Python re 模块应用（一）_re.purge-优快云博客

本文链接：https://blog.youkuaiyun.com/msssssss/article/details/103834375

正则表达式（Regular Expression）是字符串处理的常用工具，通常被用来检索、替换那些符合某个模式（Pattern）的文本。Re模块在python的应用中非常广泛，例如利用python进行网页数据的筛选与提取。自Python 1.5版本起，python的安装环境内已经集成了re 模块，它提供 Perl 风格的正则表达式模式。在python的应用中，只用利用以下语句导入安装库即可：

import re

在python中，re库的应用主要体现在两个方面：

在数据中提取具有指定文本格式的数据，例如获取某网页中全部的电话号码
文本替换，选找到原数据集中的特定文本，将其替换为自己想要的内容或者为空

Python中re库常用的函数

以下内容不做特别说明均有：

Pattern：匹配的正则表达式
String：用来匹配的源文本
flag：标志位，用于控制正则表达式的匹配方式，如：是否区分大小写，多行匹配等等。

1.re.match函数
re.match 尝试从字符串的起始位置匹配一个模式，如果不是起始位置匹配成功的话，match()就返回none。其用法为：

re.match(pattern, string, flags=0)

匹配成功re.match方法返回一个匹配的对象，否则返回None。

2.re.search方法

re.search 扫描整个字符串并返回第一个成功的匹配。

re.search(pattern, string, flags=0)

匹配成功re.search方法返回一个匹配的对象，否则返回None。

3.re.findall方法
在字符串中找到正则表达式所匹配的所有子串，并返回一个列表，如果没有找到匹配的，则返回空列表。

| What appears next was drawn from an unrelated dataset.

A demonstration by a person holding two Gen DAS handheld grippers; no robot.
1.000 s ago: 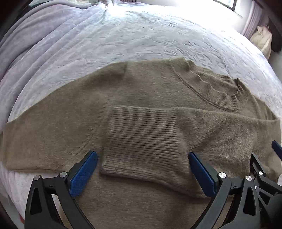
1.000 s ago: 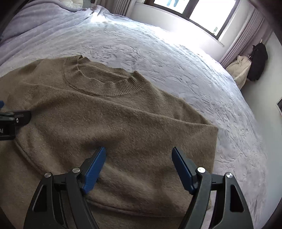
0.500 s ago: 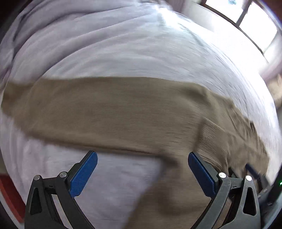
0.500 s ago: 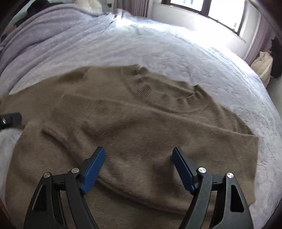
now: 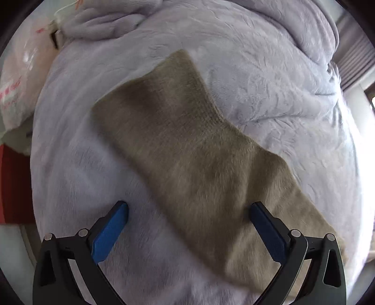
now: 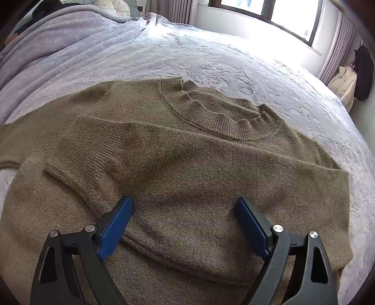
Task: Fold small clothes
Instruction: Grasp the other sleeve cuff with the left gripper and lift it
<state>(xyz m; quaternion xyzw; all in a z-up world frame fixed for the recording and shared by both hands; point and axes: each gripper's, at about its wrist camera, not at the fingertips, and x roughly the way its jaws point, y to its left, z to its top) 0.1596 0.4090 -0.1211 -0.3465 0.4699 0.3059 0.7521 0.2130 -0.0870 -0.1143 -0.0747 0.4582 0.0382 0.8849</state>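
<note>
You have the bed (image 6: 211,54) filling both views, covered in a pale lavender bedspread with an embossed pattern, and a thicker lavender blanket (image 6: 46,47) bunched along its far left side in the right wrist view. A window (image 6: 269,9) glares brightly behind the bed, with curtains (image 6: 337,47) at its right and a cream bag (image 6: 344,82) next to a black one (image 6: 363,68) on the floor by the wall.

The olive-brown knit sweater (image 6: 187,164) lies flat on the bedspread, neckline away from you. Its ribbed collar (image 6: 218,117) sits near the far edge of the garment. One sleeve is folded across the chest, its ribbed cuff (image 6: 79,154) lying on the left part of the body panel. The other sleeve (image 5: 199,152) stretches out flat over the bedspread in the left wrist view, running diagonally from lower right to upper left and ending in a ribbed cuff (image 5: 154,84).

Your right tool (image 6: 184,225) hangs over the folded sleeve and lower chest with its blue pads spread wide, gripping nothing. Your left tool (image 5: 187,227) is likewise wide apart and empty: the outstretched sleeve passes between its fingers, the left pad (image 5: 110,232) over bare bedspread, the right pad (image 5: 267,232) over knit. Whether either tool touches the fabric cannot be told.

At the upper left of the left wrist view a pinkish plastic package (image 5: 16,82) lies beside the bed.
</note>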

re.findall(pattern, string, flags=0)

4.re.sub模块
用于字符串的替换

re.sub(pattern, repl, string, count=0, flags=0)

返回通过使用 repl 替换在 string 最左边非重叠出现的 pattern 而获得的字符串。如果样式没有找到，则不加改变地返回 string。 repl 可以是字符串或函数

5.re.split模块
用于字符串的拆分

re.split(pattern, string, maxsplit=0, flags=0)

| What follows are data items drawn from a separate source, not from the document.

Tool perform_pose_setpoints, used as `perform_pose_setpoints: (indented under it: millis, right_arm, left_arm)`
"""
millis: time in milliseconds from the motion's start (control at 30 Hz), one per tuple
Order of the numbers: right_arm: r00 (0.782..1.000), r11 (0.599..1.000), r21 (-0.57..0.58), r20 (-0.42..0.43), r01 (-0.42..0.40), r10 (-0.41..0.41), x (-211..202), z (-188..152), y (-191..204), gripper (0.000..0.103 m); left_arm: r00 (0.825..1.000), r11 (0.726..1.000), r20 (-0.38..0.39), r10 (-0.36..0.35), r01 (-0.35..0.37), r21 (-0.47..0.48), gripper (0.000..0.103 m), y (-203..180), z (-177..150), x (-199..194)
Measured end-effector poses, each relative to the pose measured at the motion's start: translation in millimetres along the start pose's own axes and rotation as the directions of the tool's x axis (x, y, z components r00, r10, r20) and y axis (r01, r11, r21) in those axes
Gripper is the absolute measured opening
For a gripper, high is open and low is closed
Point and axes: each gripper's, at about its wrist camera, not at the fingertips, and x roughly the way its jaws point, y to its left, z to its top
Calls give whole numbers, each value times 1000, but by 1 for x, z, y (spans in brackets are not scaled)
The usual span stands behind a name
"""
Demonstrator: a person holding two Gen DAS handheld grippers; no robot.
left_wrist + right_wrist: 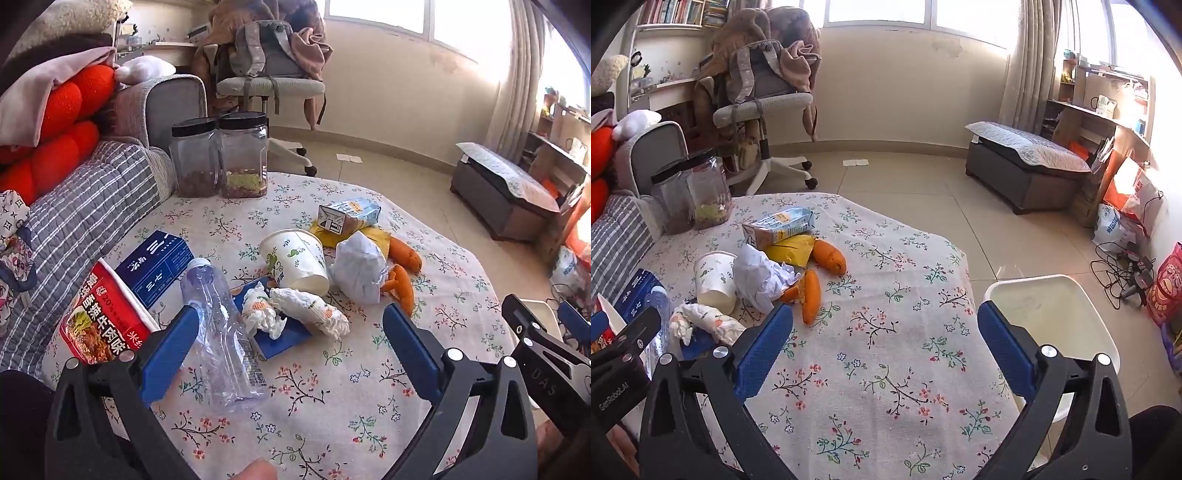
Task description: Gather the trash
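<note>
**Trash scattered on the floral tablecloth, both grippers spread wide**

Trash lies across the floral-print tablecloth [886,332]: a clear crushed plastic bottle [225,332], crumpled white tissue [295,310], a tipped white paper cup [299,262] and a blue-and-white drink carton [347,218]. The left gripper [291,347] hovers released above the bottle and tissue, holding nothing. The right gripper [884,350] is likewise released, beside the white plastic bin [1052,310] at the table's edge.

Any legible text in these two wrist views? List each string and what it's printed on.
"DAS": on the right gripper arm, left wrist view.
"GenRobot.AI": on the left gripper body, right wrist view.
"三七": on the dark blue box.
"20%": on the red instant noodle cup, beside large Chinese characters, partly cut off.
Milk carton, plastic bottle label and floor bags: print too small or blurred.
</note>
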Motion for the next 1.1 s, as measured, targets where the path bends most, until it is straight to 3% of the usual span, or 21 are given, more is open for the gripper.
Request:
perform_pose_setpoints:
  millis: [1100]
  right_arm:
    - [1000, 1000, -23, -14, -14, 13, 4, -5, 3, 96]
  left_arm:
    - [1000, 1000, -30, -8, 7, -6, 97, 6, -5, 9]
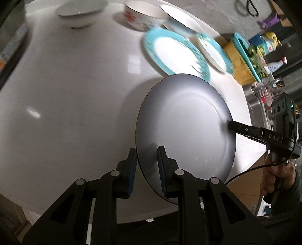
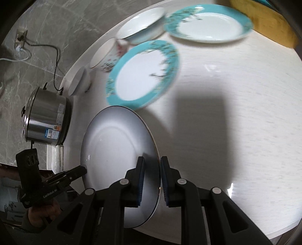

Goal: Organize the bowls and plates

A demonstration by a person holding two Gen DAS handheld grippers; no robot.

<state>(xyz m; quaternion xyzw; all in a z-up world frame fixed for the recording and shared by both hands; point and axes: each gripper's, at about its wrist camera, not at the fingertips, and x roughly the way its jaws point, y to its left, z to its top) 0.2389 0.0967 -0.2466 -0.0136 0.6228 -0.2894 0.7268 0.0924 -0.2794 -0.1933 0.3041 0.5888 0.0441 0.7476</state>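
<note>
Plate (image 1: 186,124), plain white, hangs above the desk (image 1: 75,94) between both tongs: the left tongs (image 1: 146,165) pinch its near-left rim, the right tongs (image 2: 152,177) pinch the opposite rim, each narrowed onto the edge. The plate is tilted, its face turned up toward the cameras. Ahead of it, just past its far edge, lies the larger teal plate (image 1: 175,52) flat on the desk, with a smaller teal plate (image 1: 214,53) beyond and bowls (image 1: 81,11) further back. My guess: the carried plate goes forward onto that teal one, both hands equally placed.
</note>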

用 pattern 分开 string 。如果在 pattern 中捕获到括号，那么所有的组里的文字也会包含在列表里。如果 maxsplit 非零，最多进行 maxsplit 次分隔，剩下的字符全部返回到列表的最后一个元素。

6.re.compile
用于将将正则表达式的样式编译为一个正则表达式对象（正则对象），可以用于匹配。如果在程序中需要多次使用这个正则表达式的话，使用 re.compile() 和保存这个正则对象以便复用，可以让程序更加高效。
例如：

prog = re.compile(pattern)
result = prog.match(string)

等价于

result = re.match(pattern, string)

其他：
re.purge()清除正则表达式缓存。
re.escape(pattern)转义 pattern 中的特殊字符。如果你想对任意可能包含正则表达式元字符的文本字符串进行匹配，它就是有用的。比如

print(re.escape('http://www.python.org'))
# http://www\.python\.org

注意

re.match与re.search的区别

re.match只匹配字符串的开始，如果字符串开始不符合正则表达式，则匹配失败，函数返回None；而re.search匹配整个字符串，直到找到一个匹配。

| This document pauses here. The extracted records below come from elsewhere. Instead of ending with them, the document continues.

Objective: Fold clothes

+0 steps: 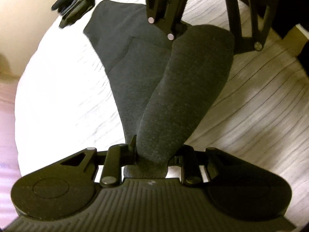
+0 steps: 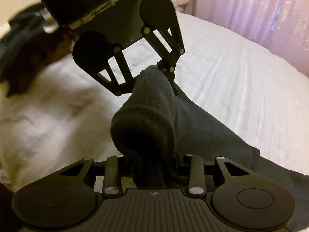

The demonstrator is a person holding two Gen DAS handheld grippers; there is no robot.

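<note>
Your left gripper [image 1: 152, 154] was pinched tight on one end of the dark gray garment [image 1: 173, 96]. Your right gripper [image 2: 154, 162] was pinched tight on the other end of the same raised fold. You held both ends at once so the cloth would stay stretched in a straight line between your two hands and not sag in the middle.

The part you held was lifted up like a soft roll. The rest of the garment lay flat on the white bed cover [image 1: 63, 100] below it. That looks like a fold halfway done: one edge was up in the air, ready to be laid over the flat part.

The two grippers faced each other, so each camera could see the other one across the cloth.

Farther out, a dark pile of other clothes [image 1: 75, 5] sat near the far edge of the bed, well apart from the gray one. A pink curtain [image 2: 251, 15] hung behind the bed. The wooden floor [image 1: 260, 116] showed beside it.
</note>
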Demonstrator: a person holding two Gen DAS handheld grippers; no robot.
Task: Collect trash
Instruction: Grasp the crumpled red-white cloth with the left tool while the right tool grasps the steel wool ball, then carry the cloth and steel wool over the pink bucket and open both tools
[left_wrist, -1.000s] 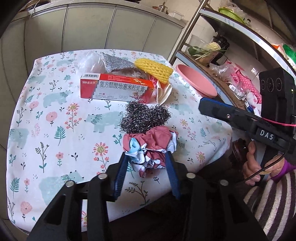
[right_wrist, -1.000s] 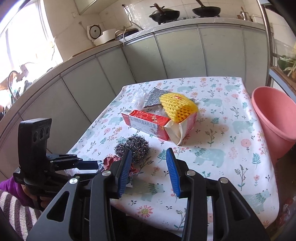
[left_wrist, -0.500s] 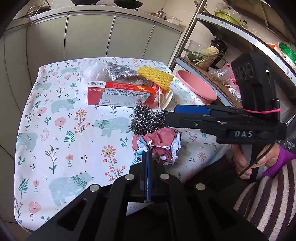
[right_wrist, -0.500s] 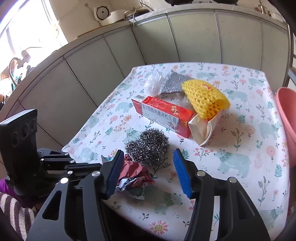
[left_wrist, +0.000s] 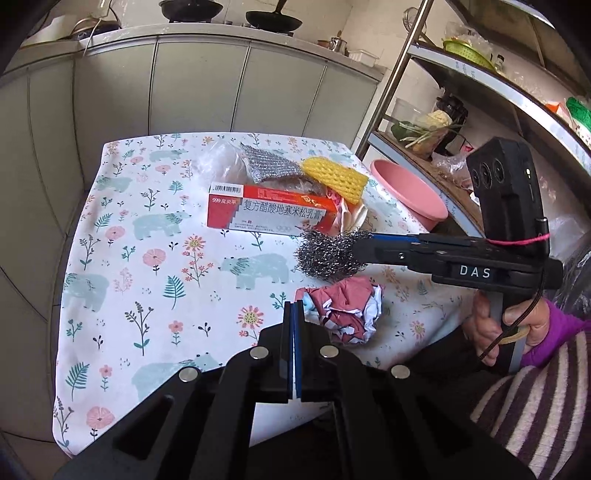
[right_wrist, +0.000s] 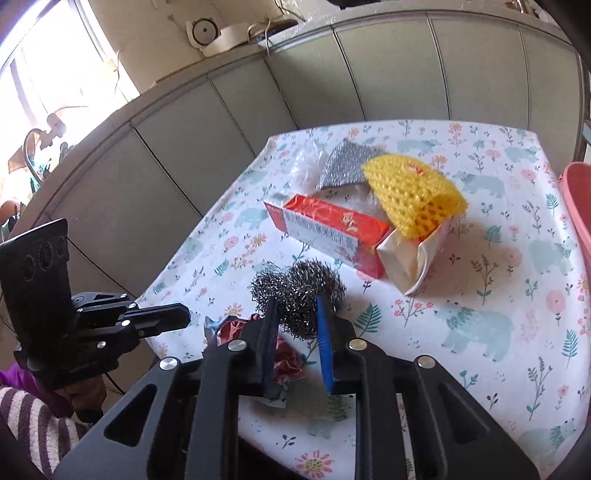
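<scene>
Nearest the desk (left_wrist: 122, 266) edge, the left gripper (left_wrist: 294, 325) has its jaws pressed together on nothing, just beside the crumpled red wrapper (left_wrist: 343, 310). Beyond it, the right gripper (right_wrist: 295, 325) has its jaws around the steel wool (right_wrist: 299, 291), seemingly pinching it. Farther back lie the red box (left_wrist: 269, 214), yellow foam net (left_wrist: 336, 177) and pink basin (left_wrist: 410, 192).

Left gripper (left_wrist: 294, 314) pressed closed; right gripper (right_wrist: 295, 314) narrowed, apparently pinching, its hand (left_wrist: 506, 328) on the handle.
</scene>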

Re.findall与re.match、re.search的区别

Re.findall用于返回字符串中所有满足的匹配点，直到匹配文本末尾，re.match、re.search则是在找到第一个满足匹配的点就结束匹配过程。

对上述用例的测试代码：
你可以在我的GitHub主页上找到原始代码

import re
pattern_1 = 'abcd'
pattern_2 = 'saih'
string = 'saih-dwohaf-abcd-oergwheihrfgqhdpfcshdshu-abcd-wfe1wr56145102154'

match_1 = re.match(pattern_1,string)
match_2 = re.match(pattern_2,string)

print(match_1)
print(match_2)

'''
输出结果：
None
<_sre.SRE_Match object; span=(0, 4), match='saih'>
'''

search_1 = re.search(pattern_1,string)
search_2 = re.search(pattern_2,string)
print(search_1)
print(search_2)

'''
输出结果：
<_sre.SRE_Match object; span=(11, 15), match='abcd'>
<_sre.SRE_Match object; span=(0, 4), match='saih'>
'''

findall_ = re.findall(pattern_1,string)
print(findall_)

'''
输出结果：
['abcd', 'abcd']
'''
repl = 'dcba'
string_2 = re.sub(pattern_1,repl,string)
print(string_2)

'''
输出结果：
saih-dwohaf-dcba-oergwheihrfgqhdpfcshdshu-dcba-wfe1wr56145102154
'''

split_ = re.split(pattern_1,string)
print(split_)

'''
输出结果：
['saih-dwohaf-', '-oergwheihrfgqhdpfcshdshu-', '-wfe1wr56145102154']
'''

prog = re.compile(pattern_1)
result_1= prog.search(string)
print(result_1)
result_2 = prog.findall(string)
print(result_2)

'''
输出结果：
<_sre.SRE_Match object; span=(12, 16), match='abcd'>
['abcd', 'abcd']
'''